(by Madhusudhan N)
(Spoilers ahead)
The opening scene of Soorarai Pottru reminded me of MS Dhoni: The untold story. The latter began with Dhoni walking out to bat in the 2011 Cricket World Cup finals. The film then cut to flashback that narrated the cricketer’s journey from the time he was bornand comes back to the opening scene much later. We all know what happened there – one of India’s biggest achievements in International Cricket and stand out moment for MS Dhoni, the cricketer.
Similarly in Soorarai Pottru, we are forced right into the middle of action – a pilot is trying to land his aircraft and is running out of fuel. He is denied the clearance to land, a breach of protocol as we’re told. Maaran (Suriya) grabs the mike from the airport officer and asks his pilot to land his aircraft at a different location. He rushes to the spot, breaching all security and arrives just as the flight encounters a crash landing. The film cuts to a flashback. I thought this is where the climax of the film would come to. An underdog entrepreneur finally lands his aircraft despite stiff opposition. Like in Martin Scorsese’s The Aviator, where the protagonist’s success was in his giant war plane finally taking off when all odds were stacked against him.
To our surprise, we find out that this was just one of the many hardships Maaran had to face and he had many more coming. Maaran doesn’t get any payoff until much later in the film, barely minutes before it ends. The film has many such delightful subversions that keep us invested. This is a story of a man who worked his ass off. His toil and relentless pursuit of his ambition was crucial to his success. He wouldn’t have it any other way. There are no convenient coincidences. Maaran wasn’t born with all the greatness.
There are many other surprises. More delightful of those is the relationship between Maaran and his wife, Sundari a.k.a. Bommi (Aparna Balamurali). This is a marriage of shared ambitions, desire for breaking norms, entrepreneurship and intellectual compatibility. I was relieved that there are no forced “cute” scenes. Aparna Balamurali plays Bommi with a swagger you seldom see in heroines in Tamil Cinema. She earns more than her husband and her success is as important to her as her husband’s. The constraints of commercial cinema means she would still get lesser screen time but it is to the writers’ and actor’s credit that this character registers beautifully.

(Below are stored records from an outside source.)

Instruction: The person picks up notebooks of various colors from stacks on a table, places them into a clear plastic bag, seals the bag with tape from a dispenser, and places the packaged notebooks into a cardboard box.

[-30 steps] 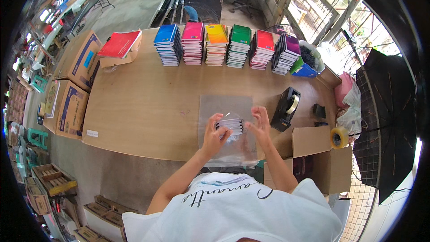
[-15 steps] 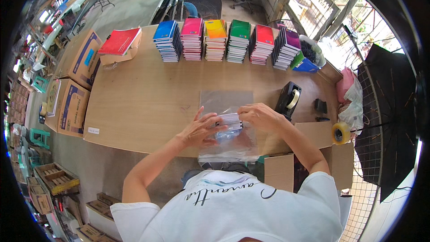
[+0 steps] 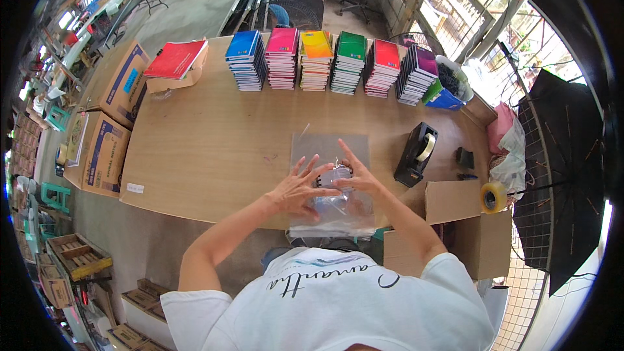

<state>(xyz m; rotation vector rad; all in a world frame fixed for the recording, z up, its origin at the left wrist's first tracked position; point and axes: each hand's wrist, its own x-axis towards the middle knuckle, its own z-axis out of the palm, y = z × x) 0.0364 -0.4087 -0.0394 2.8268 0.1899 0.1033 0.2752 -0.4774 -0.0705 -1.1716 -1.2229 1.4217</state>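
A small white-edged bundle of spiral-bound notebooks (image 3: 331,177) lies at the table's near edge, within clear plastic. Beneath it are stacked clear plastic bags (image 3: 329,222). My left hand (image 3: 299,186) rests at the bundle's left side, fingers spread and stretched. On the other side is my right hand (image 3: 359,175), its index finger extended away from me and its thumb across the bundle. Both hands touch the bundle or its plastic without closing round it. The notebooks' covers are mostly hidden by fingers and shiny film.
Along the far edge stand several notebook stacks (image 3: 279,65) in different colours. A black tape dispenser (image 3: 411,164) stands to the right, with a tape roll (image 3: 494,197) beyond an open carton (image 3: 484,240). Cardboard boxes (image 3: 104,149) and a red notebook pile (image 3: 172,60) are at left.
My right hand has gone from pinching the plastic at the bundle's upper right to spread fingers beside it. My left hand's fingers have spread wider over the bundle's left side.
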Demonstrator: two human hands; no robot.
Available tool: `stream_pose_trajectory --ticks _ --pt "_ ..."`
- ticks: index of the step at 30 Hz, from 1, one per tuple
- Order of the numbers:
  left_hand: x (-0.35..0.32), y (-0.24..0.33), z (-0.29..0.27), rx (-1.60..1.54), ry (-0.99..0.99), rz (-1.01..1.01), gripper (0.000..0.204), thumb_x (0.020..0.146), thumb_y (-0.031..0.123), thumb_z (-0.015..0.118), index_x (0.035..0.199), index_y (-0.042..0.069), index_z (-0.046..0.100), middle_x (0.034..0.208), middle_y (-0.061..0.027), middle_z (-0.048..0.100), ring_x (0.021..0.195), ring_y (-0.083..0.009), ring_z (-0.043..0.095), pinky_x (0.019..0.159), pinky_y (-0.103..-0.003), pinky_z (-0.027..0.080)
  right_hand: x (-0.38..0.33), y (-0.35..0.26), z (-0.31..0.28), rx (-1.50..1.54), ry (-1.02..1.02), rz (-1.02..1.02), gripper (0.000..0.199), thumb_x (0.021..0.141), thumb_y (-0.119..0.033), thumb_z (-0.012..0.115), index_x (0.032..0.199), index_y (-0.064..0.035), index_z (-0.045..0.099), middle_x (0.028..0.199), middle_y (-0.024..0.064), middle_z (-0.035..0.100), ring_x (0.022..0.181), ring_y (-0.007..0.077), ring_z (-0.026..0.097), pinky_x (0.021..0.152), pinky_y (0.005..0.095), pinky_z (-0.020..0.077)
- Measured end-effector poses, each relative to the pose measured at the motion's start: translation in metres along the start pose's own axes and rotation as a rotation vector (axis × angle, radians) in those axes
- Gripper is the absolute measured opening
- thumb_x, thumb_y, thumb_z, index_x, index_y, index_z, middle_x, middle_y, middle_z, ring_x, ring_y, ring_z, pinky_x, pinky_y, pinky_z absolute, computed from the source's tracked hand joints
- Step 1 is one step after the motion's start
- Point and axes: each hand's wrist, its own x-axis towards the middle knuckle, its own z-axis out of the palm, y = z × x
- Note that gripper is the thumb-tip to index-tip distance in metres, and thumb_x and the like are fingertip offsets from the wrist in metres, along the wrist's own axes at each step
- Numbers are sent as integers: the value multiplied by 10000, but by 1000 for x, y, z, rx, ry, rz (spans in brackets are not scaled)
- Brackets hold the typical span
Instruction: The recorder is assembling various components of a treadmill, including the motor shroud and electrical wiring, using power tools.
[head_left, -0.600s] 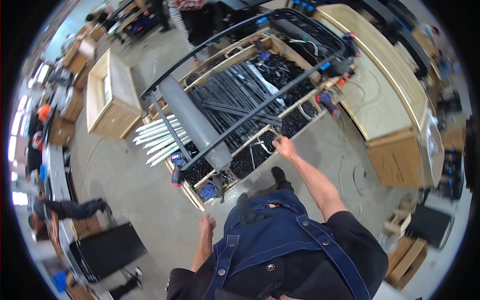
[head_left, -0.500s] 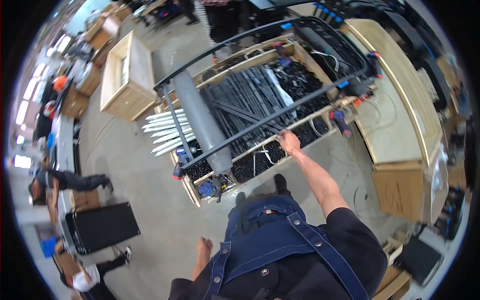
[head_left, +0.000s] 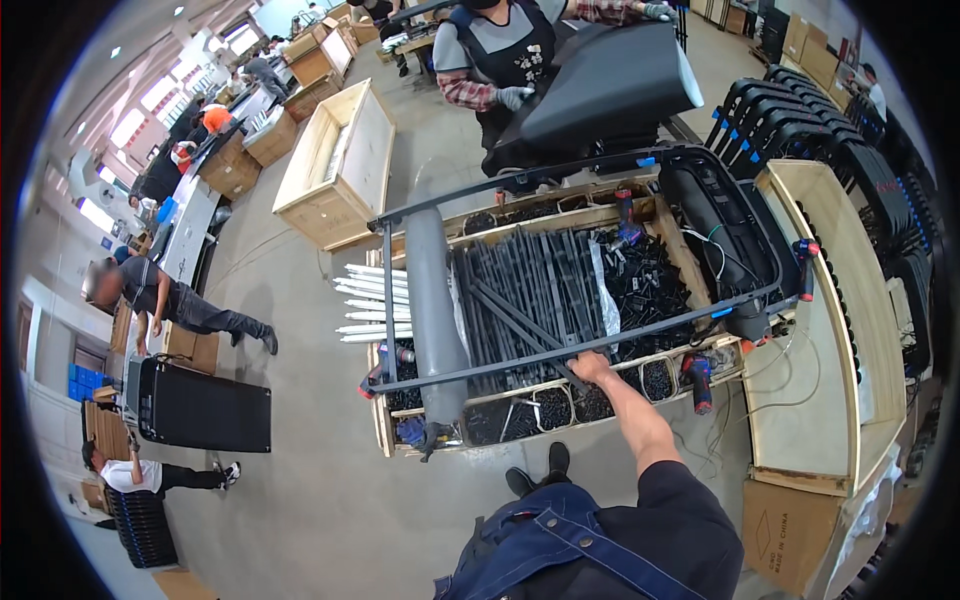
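Observation:
My right hand [head_left: 591, 367] is closed at the near rail of a long black metal frame [head_left: 480, 376], around the near end of a slanting black metal bar [head_left: 515, 322]. A second slanted bar lies close to it. The frame rests across a wooden parts box with a grey roll [head_left: 434, 300] under its left end. Many dark strips [head_left: 540, 285] fill the box's middle, and small black parts [head_left: 650, 285] lie right of them. My left hand is out of view.
Cordless drivers [head_left: 700, 385] hang on the box's near and far edges. Across it, a gloved co-worker holds a dark grey panel [head_left: 610, 85]. An open wooden crate [head_left: 335, 165] stands far left, a long wooden box [head_left: 805, 330] at right. Two people handle a black panel [head_left: 205, 405] at left.
My view has tilted up, bringing the co-worker with the grey panel into sight. My left hand has left the picture. My right hand stays by the near rail and the bars.

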Motion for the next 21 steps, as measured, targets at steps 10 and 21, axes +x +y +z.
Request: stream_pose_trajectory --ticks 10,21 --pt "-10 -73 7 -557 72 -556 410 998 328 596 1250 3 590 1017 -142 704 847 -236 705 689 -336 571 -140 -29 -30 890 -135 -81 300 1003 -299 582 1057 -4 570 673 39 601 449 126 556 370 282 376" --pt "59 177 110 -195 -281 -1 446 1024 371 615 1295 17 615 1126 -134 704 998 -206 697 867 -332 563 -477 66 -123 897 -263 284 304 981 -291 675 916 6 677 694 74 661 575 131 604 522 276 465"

There are some bad surprises too. The first half frantically moves from one scene to the other that for a while, I was wondering if I was watching a Hari film. I wished at least some scenes breathed a little more. What prompted Maaran to join the Air Force after leaving his village? We see what triggered the thought of wanting to build a cost effective airline in Maaran. But we don’t see how the thought evolves into action. I could understand why the theatrical version would be this way. The filmmakers seem to think audiences want faster screenplay. But in OTT, you are allowed to take your time to build. Couldn’t they have slightly re-edited the film?
I could also have lived without the annoyingly one-note villains. When the rest of the film is well rooted in realism, this shift to the AR Murugadoss brand of simplicity is jarring. It doesn’t help that we keep getting badly accented Tamil out of these non-Tamil speaking actors. Paresh Rawal plays this thankless role only to be watered down further by the dubbing. I am still waiting for the day when corporate greed in Tamil Cinema would get the best reflection – far more subtle and organized. Not using caricatures uttering lines like “pathu rooba pocket la illadhavan nalla thoongarana!”. It remided me again of The Aviator, where the “corporate villain” played by Alec Baldwin could efficiently fit into the tamil cinema masala universe.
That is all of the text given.